Amrood or guavas are a staple in Lahori chaat. I think it is unimaginable to make chaat without them. Of course, we don’t have them here in the US, well, actually we do, but they are… not… what guavas… are meant… to taste like… no offense. Its creamy texture could be compared to an avocado, but like every fruit, it has its own unique aroma and sweetness. The best part is when you get ones that are pink on the inside! Love those.



I went to Pakistan after 7 years in March, and was fortunate enough to enjoy guavas there.



I also loved showing the kids the impeccably arranged fruit shops and thoroughly enjoyed the fragrance of produce that you can find there.

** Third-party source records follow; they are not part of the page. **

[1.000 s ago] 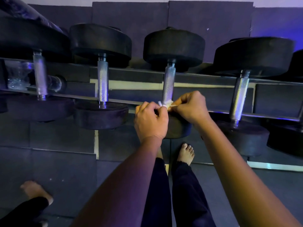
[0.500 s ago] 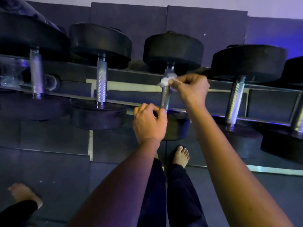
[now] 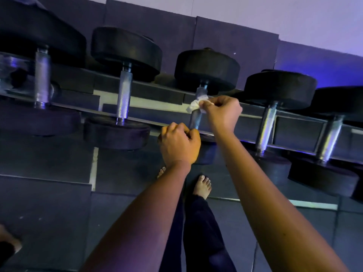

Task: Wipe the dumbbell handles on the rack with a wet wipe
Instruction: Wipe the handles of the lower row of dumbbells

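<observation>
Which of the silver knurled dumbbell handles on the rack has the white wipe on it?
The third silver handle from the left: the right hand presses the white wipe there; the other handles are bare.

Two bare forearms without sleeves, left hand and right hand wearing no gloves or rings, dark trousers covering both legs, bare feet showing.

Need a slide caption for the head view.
Right hand rubs a wet wipe on the third dumbbell's handle; left hand grips near its base.
</observation>
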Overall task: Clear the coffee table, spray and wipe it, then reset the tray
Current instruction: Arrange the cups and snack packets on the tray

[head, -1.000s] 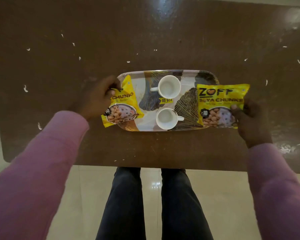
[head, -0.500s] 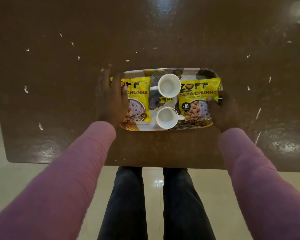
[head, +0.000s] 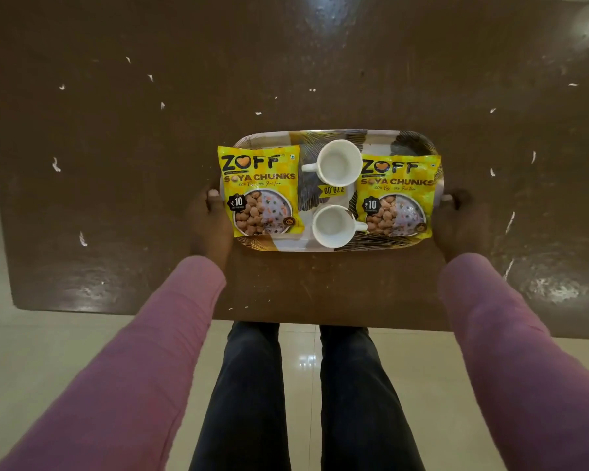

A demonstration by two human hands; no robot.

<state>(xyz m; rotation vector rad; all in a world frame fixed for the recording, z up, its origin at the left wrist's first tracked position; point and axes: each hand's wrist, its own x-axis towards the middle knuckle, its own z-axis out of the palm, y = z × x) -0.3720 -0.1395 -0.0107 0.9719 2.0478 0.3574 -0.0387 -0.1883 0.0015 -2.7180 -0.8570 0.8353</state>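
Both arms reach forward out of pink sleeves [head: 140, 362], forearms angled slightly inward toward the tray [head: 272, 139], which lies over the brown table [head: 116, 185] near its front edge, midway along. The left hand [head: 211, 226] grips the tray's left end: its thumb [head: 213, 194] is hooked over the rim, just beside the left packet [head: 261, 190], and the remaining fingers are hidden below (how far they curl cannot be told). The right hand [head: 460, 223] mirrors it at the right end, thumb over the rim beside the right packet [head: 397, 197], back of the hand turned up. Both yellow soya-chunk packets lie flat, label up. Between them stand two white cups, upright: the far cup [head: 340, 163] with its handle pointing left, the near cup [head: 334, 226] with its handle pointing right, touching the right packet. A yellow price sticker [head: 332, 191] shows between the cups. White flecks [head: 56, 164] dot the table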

Fruit set up beautifully in a fruit seller's shop in Lahore.

Fruit set up beautifully in a fruit seller’s shop in Lahore.

There are countless fruits that can go in a fruit chaat. But.. there are some that I stay away from:

Canned fruits: No, thank you.

Watermelon: In a fruit chaat, it just seems weird to me. It’s texture is too watery compared to the rest of the pulpy, fleshy fruits.

Melons and mangoes: Their flavor is too overpowering and takes over the entire chaat.

Pineapples: I don’t think they blend in well with the desi chaat.

Just to clarify, I would use all the fresh fruits I listed above in a western style fruit salad. Because basically, that just consists of fruits lying next to each other in the same bowl. Each stands independently as an individual. But in a fruit chaat, the flavors have to blend together, marry and compliment each other. That’s why I’m a bit more selective.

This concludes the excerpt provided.